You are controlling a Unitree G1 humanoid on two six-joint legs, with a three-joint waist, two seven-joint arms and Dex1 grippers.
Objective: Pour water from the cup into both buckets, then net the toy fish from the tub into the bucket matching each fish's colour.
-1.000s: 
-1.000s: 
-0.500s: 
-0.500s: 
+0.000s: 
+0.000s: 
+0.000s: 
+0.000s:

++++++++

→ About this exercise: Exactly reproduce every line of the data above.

→ Response:
You are controlling a Unitree G1 humanoid on two six-joint legs, with a three-joint waist, two seven-joint arms and Dex1 grippers.
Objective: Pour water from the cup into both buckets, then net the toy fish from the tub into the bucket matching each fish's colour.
-1.000s: 
-1.000s: 
-0.500s: 
-0.500s: 
+0.000s: 
+0.000s: 
+0.000s: 
+0.000s:

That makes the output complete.